# [Directions]
Please restate, exactly, only the lines from the beginning of the listing below through the line containing "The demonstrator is", with the pictures left out.

# [Exercise material]
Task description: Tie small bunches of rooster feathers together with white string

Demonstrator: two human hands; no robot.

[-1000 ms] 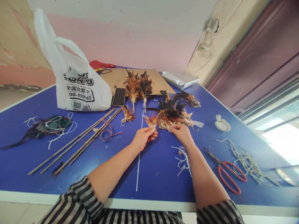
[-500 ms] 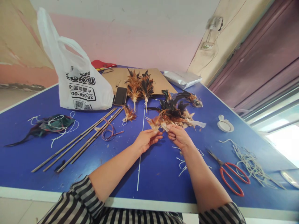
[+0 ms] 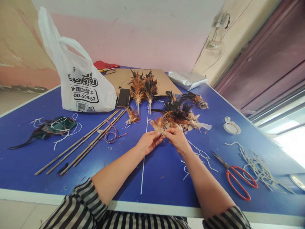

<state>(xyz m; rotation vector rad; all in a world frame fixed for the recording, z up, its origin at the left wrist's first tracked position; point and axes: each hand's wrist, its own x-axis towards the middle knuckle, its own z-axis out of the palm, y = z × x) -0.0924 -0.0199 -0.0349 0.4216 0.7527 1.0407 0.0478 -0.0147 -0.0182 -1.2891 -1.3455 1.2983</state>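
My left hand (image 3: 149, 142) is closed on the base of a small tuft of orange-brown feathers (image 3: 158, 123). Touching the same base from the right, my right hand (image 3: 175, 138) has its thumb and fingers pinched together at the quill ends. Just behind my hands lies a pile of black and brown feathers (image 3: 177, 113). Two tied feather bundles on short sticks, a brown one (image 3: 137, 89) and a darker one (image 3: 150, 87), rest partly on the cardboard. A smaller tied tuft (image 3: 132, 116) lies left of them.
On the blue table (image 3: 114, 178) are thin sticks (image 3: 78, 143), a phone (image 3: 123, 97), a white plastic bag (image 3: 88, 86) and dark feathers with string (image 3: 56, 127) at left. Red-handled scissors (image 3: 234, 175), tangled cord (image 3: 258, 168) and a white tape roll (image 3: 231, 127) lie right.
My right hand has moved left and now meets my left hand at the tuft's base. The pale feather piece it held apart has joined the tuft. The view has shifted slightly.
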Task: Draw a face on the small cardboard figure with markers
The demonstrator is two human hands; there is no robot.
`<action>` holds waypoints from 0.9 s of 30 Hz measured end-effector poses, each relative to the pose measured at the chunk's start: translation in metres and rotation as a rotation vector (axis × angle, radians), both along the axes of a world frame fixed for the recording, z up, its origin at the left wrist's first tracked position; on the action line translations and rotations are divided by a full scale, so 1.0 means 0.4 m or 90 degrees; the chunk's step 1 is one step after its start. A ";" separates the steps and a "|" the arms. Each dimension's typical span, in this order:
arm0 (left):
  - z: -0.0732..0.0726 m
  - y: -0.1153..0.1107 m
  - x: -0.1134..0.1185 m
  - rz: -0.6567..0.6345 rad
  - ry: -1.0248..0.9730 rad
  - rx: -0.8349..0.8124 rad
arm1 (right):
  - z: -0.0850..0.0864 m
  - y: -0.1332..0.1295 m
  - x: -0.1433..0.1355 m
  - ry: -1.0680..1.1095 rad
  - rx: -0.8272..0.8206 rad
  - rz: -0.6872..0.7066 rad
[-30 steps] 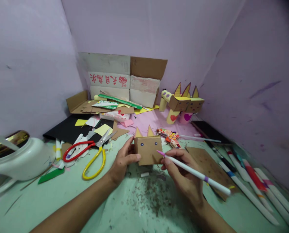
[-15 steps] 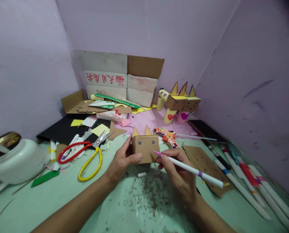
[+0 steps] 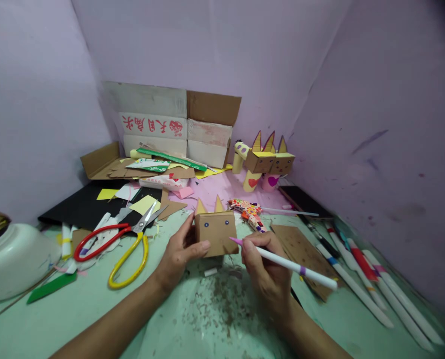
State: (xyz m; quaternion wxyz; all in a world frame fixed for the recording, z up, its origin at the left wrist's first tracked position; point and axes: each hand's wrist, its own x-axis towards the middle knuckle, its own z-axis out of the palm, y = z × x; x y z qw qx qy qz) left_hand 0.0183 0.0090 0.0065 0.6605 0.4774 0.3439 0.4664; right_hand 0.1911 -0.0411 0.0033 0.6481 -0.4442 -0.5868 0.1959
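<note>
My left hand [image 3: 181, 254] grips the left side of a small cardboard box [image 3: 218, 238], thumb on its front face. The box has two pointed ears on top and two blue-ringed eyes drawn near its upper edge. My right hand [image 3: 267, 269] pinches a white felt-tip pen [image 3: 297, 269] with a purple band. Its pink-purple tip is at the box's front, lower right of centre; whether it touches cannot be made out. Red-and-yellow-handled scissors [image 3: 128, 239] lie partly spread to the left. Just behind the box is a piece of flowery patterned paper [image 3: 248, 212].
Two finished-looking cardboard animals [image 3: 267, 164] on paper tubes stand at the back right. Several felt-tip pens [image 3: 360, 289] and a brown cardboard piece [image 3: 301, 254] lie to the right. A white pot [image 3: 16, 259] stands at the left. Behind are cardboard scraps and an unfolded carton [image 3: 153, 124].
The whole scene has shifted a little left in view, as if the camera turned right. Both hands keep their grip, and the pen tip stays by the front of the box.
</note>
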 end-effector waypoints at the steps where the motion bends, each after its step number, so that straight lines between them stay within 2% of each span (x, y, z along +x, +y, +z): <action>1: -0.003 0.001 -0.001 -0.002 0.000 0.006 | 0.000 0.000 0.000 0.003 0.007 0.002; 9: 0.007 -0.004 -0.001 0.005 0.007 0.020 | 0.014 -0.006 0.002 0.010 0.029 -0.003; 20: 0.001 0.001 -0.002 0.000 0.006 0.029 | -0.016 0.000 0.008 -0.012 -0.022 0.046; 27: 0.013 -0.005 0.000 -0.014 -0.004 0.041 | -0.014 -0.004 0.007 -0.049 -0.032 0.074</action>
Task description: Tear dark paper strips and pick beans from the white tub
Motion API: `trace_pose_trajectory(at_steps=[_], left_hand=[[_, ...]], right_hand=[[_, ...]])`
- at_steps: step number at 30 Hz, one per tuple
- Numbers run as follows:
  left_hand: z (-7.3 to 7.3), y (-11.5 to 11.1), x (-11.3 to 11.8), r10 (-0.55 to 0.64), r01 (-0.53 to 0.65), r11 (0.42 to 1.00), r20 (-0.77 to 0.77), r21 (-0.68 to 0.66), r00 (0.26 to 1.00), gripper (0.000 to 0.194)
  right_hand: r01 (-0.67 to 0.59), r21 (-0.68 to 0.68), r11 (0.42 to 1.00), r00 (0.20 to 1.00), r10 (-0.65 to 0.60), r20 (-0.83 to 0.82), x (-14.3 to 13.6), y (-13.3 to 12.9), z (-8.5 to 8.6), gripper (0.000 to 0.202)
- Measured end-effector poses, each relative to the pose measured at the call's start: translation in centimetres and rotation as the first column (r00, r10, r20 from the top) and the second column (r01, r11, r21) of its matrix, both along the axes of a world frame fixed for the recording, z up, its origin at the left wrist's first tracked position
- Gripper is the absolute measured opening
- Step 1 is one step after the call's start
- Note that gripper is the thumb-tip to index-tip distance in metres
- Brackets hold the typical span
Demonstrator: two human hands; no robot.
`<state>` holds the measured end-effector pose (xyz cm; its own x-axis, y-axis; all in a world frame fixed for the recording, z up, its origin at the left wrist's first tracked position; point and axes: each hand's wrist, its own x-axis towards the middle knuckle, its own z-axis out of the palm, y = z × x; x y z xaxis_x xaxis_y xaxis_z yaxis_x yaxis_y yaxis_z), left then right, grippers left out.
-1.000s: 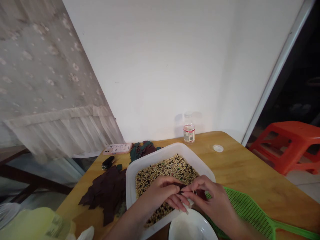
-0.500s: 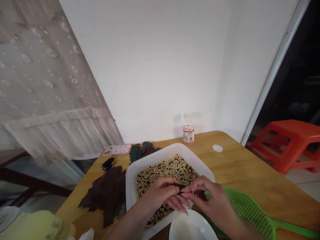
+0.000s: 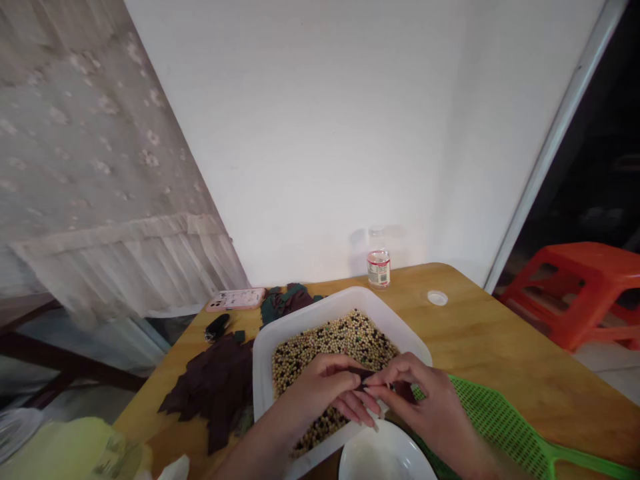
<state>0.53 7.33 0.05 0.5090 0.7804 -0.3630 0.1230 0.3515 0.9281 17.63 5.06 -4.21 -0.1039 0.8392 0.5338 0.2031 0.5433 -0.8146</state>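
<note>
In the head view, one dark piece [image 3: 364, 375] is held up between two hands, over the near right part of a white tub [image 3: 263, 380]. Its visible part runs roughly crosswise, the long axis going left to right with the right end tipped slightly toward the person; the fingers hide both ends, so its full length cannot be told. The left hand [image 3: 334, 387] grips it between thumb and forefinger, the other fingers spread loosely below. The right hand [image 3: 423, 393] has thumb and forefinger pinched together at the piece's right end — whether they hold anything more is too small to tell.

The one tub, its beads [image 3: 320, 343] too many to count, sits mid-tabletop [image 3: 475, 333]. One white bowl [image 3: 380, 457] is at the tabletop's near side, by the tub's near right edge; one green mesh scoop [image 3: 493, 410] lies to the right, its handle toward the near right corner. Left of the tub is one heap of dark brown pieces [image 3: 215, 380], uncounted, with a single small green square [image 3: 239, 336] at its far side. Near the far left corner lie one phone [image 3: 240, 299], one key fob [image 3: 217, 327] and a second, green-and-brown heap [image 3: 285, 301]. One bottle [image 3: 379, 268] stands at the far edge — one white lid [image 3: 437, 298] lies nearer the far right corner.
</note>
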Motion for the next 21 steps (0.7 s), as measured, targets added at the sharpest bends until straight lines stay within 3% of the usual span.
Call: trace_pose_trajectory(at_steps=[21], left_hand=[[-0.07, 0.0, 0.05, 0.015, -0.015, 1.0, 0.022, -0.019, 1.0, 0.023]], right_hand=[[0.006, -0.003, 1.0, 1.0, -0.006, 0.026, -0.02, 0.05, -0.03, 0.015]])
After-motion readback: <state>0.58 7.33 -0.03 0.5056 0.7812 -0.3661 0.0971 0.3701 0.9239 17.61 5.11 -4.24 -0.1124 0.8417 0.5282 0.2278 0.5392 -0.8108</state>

# [Response to the task]
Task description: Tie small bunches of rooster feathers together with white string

Demonstrator: two human hands; no robot.

[-1000 ms] 
[-500 ms] 
[+0 ms] 

<state>(xyz m; rotation vector rad; all in a world frame fixed for the recording, z up, its origin at the left wrist's first tracked position; point and axes: each hand's wrist, its own x-axis towards the middle knuckle, its own z-axis out of the palm, y = z × x) -0.0924 -0.0199 -0.0349 0.4216 0.7527 1.0407 0.0478 -0.0147 -0.0182 -1.2891 -1.3455 1.2983</state>
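My left hand (image 3: 149, 142) is closed on the base of a small tuft of orange-brown feathers (image 3: 158, 123). Touching the same base from the right, my right hand (image 3: 175, 138) has its thumb and fingers pinched together at the quill ends. Just behind my hands lies a pile of black and brown feathers (image 3: 177, 113). Two tied feather bundles on short sticks, a brown one (image 3: 137, 89) and a darker one (image 3: 150, 87), rest partly on the cardboard. A smaller tied tuft (image 3: 132, 116) lies left of them.
On the blue table (image 3: 114, 178) are thin sticks (image 3: 78, 143), a phone (image 3: 123, 97), a white plastic bag (image 3: 88, 86) and dark feathers with string (image 3: 56, 127) at left. Red-handled scissors (image 3: 234, 175), tangled cord (image 3: 258, 168) and a white tape roll (image 3: 231, 127) lie right.
My right hand has moved left and now meets my left hand at the tuft's base. The pale feather piece it held apart has joined the tuft. The view has shifted slightly.
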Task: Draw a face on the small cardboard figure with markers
The demonstrator is two human hands; there is no robot.

The response is complete as it stands.